На какое-то время Фань умолкает, умиротворенно вгрызаясь в вафельный стаканчик.
— Штука в том, что вдруг наступило долгое-долгое лето, — наконец говорит она.
— Строго говоря, еще не наступило. Май только начался.
— Да не сейчас. Тогда. Давно. Папа рассказывал мне сказки про летчиков-асов, а потом наступило лето. И меня отправили к бабушке в Ильичевск. Ты, наверное, и не знаешь, где это. Почти никто не знает. Маленький городок под Одессой, «город-спутник», так это называется. Ух как мне там не понравилось!
— Почему? Там же, наверное, море?
— Ну, на море-то было здорово, это да. Но мы туда редко ходили. Бабушка, знаешь, очень уж беспокоилась. Что мне напечет голову, я обгорю, простужусь, утону, завяжу неподобающие знакомства, подцеплю какую-нибудь заразу, наемся немытых фруктов и… И еще раз утону. Чтобы уж наверняка. Все взрослые, конечно, тревожатся за детей, но бабушка здорово перегибала палку. Еще по дороге к пляжу начинала охать, хвататься за сердце и перечислять опасности, подстерегающие нас на берегу.

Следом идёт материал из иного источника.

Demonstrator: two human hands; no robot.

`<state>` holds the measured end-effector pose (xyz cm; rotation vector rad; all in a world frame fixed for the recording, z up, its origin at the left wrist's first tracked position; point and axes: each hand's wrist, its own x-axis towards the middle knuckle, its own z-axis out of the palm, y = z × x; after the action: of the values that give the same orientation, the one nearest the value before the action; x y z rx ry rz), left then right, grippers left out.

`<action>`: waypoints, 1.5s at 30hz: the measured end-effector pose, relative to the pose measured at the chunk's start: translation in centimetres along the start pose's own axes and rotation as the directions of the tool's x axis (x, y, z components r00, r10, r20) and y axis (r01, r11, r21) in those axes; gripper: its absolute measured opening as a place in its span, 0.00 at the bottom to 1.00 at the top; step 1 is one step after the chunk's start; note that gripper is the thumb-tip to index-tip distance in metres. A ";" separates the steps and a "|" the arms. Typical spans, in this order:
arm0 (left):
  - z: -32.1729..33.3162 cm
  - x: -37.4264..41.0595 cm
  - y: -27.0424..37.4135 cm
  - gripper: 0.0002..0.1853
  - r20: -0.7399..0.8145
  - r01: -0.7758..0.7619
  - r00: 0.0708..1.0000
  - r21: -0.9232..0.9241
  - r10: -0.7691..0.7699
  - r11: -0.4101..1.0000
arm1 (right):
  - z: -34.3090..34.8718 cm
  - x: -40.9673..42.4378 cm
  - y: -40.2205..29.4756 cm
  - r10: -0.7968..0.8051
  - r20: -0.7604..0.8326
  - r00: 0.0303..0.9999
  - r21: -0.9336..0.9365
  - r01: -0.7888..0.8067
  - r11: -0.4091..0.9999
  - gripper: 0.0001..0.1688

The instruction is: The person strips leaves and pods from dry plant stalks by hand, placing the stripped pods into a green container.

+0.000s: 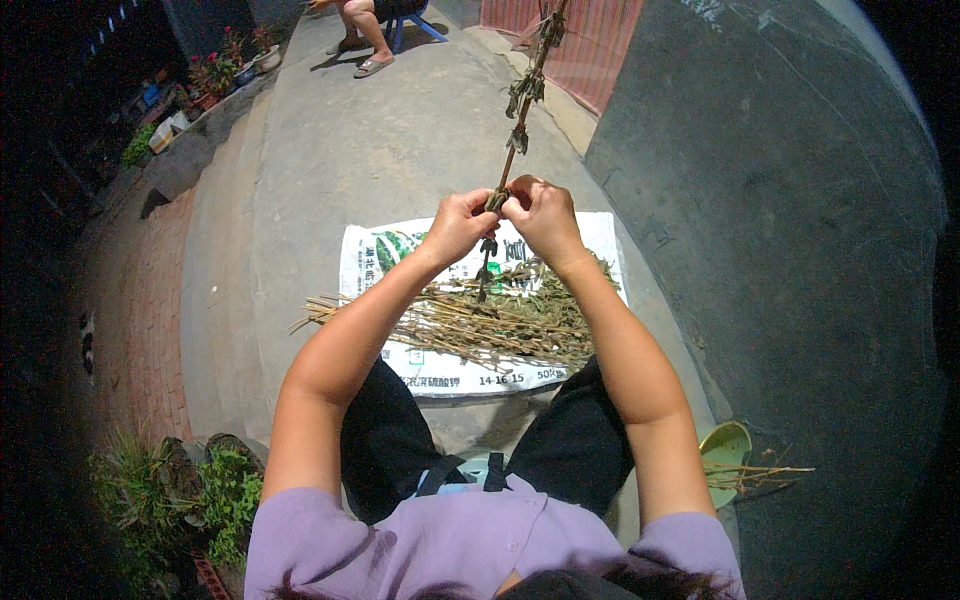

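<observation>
A long dried stalk [511, 157] with clusters of seed pods, sesame by its look, stands tilted between my hands over a spread white woven sack [480, 384]. My left hand [459, 225] pinches it at a pod cluster [496, 200]. From the other side, the fingers of my right hand [546, 216] grip the same spot. Below, the stalk's podded lower end hangs over a heap of dried stalks [487, 322] lying across the sack. Loose greenish-brown plant bits [559, 300] cover the sack's right part. My fingers partly hide the gripped cluster.
At my right, a green basin [724, 442] with a few dry stalks stands by the grey wall [780, 225]. Leafy plants [225, 495] grow at lower left. Potted flowers [206, 75] line the ledge. A seated person's legs [367, 34] show at the top.
</observation>
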<state>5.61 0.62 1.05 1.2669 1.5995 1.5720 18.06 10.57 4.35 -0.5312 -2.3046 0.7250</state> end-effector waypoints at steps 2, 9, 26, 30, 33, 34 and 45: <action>0.1 -0.1 -0.1 0.10 -0.016 -0.025 1.000 0.043 0.026 0.999 | 0.2 0.0 -0.1 -0.028 -0.021 0.999 -0.049 0.027 0.998 0.14; 0.2 0.1 -0.7 0.08 0.027 -0.048 0.999 0.079 0.046 0.996 | 1.2 -0.2 0.5 -0.100 -0.052 0.994 -0.143 0.091 0.985 0.12; 0.4 0.0 -1.3 0.09 0.001 -0.031 1.000 0.098 0.031 0.995 | 1.9 -0.4 0.7 -0.089 0.024 0.996 -0.258 0.092 0.962 0.11; 0.1 -0.1 -1.4 0.10 0.037 0.056 0.998 0.036 -0.058 0.998 | 1.4 -0.2 1.4 -0.080 0.056 0.995 -0.117 0.086 0.989 0.13; -0.3 0.1 -1.1 0.13 0.110 0.081 0.991 -0.043 -0.076 0.996 | 0.5 0.2 2.0 -0.027 0.045 0.999 0.036 0.025 0.999 0.18; -0.3 0.1 -0.9 0.14 0.141 0.092 0.987 -0.073 -0.081 0.993 | -0.1 0.6 2.0 0.002 0.000 1.000 0.101 -0.002 0.995 0.19; 1.0 0.6 0.1 0.09 0.265 0.146 0.960 -0.178 -0.096 0.973 | -1.5 2.8 1.0 0.059 -0.004 0.998 0.664 -0.042 0.747 0.21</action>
<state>6.27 1.59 1.08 1.1861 1.3024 1.3899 17.27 13.37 5.99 -0.2562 -1.8241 1.4730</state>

Уверена, она нарочно все время придумывала себе какие-то дела, лишь бы на море пореже ходить. То у нее стирка, то уборка, то на базар надо, а обед, конечно, еще не готов, на море завтра пойдем или послезавтра, ну в воскресенье-то точно… Так что я большую часть времени болталась в пыльном дворе, по десятому разу перечитывала взятые с собой книжки, страшно скучала и хотела домой. Чтобы мама по утрам обнимала, а папа рассказывал сказки. И в садике у меня были друзья, а тут — только какие-то противные мальчишки. Никогда не брали меня играть, еще и дразнились по-всякому. И я стала думать: вот бы у меня был старший брат. Такой, например, как фон Рихтхофен. Прилетел бы на красном самолете и всем показал! А потом отвез бы меня домой к папе с мамой. А еще лучше — в какой-нибудь волшебный город, вот было бы здорово, домой-то я всегда успею… Что в детстве особенно прекрасно — желаемое даже не приходится выдавать за действительное. Оно немедленно становится действительным — само! Вернее, начинает таковым казаться. Но когда не видишь разницы, ее как бы и нет.
Фань вздыхает, в последний раз облизывает перепачканные мороженым пальцы и оглядывается в поисках урны — выбросить обертку.
— К тому времени, как за мной приехали родители, мы с братом уже жили в маленьком домике, на краю самого прекрасного города в мире, — говорит она. — Все дома там были с садами и резными башенками на крышах, никаких одинаковых пятиэтажек. На деревьях цвели розы, по улицам ходили ослики и жирафы, вместо голубей у булочных топтались павлины, а тигр, конечно, был только один — у нас. На центральной площади играла музыка и крутились карусели. И кататься на них было можно сколько захочешь, а не пять минут. И еще покупать мороженое. Каждый день, утром и вечером. Всегда!